**Your task:**
Work out how many lines below contain "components", then write only that number.

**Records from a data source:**
---
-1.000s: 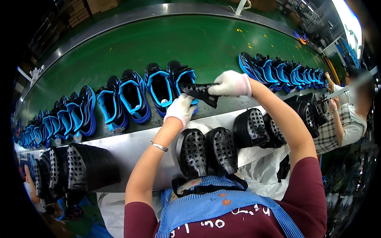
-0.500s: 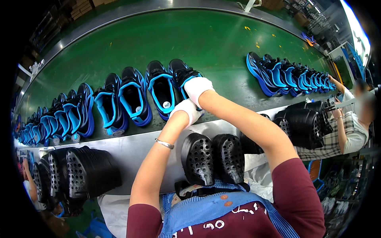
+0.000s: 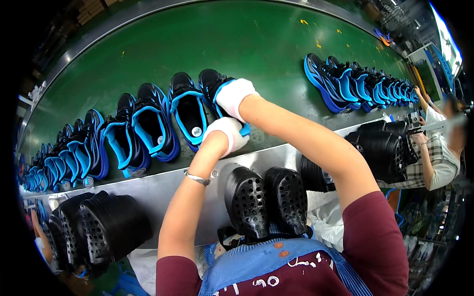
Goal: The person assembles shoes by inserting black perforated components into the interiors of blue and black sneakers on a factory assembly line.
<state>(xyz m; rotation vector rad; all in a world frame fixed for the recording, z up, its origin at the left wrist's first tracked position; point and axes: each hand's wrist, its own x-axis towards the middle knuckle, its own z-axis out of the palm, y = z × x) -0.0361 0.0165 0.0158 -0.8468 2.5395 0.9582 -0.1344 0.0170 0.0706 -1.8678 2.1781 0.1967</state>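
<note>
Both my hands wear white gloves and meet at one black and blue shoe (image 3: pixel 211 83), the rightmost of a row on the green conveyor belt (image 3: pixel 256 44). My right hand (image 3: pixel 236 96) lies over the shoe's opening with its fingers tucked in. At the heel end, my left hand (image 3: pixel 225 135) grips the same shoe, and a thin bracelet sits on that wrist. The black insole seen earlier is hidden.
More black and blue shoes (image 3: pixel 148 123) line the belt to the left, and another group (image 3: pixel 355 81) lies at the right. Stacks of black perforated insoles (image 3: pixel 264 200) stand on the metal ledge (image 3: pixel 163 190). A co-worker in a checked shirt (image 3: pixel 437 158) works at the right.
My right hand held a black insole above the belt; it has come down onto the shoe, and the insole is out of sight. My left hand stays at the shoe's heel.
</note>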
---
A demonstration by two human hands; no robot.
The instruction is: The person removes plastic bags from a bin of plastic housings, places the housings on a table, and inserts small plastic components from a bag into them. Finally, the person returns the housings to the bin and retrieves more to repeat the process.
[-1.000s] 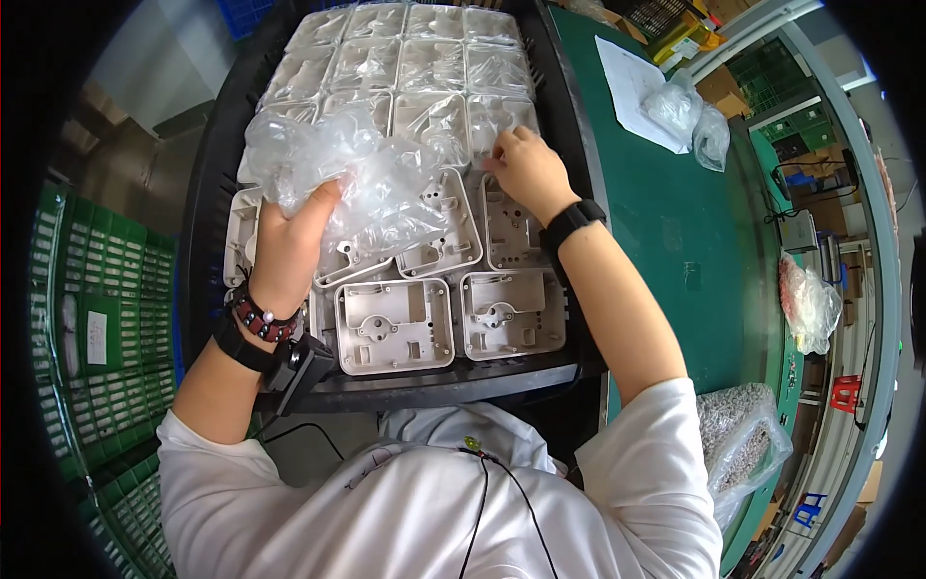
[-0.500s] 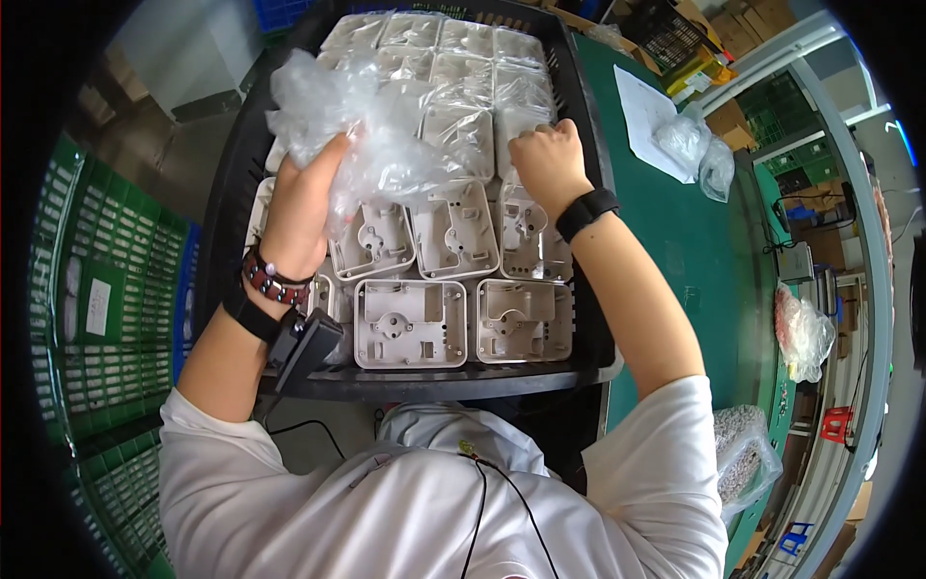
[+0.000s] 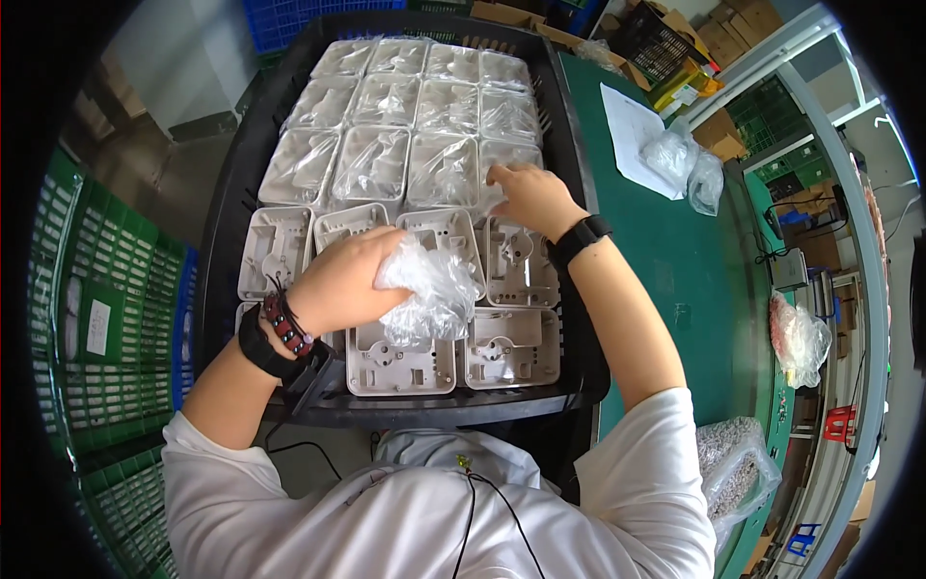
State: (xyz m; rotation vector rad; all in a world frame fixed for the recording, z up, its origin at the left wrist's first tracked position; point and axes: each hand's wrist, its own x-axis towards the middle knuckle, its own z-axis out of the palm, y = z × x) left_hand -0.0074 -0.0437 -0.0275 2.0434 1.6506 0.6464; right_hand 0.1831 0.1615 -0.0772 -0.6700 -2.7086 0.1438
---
**Reply:**
2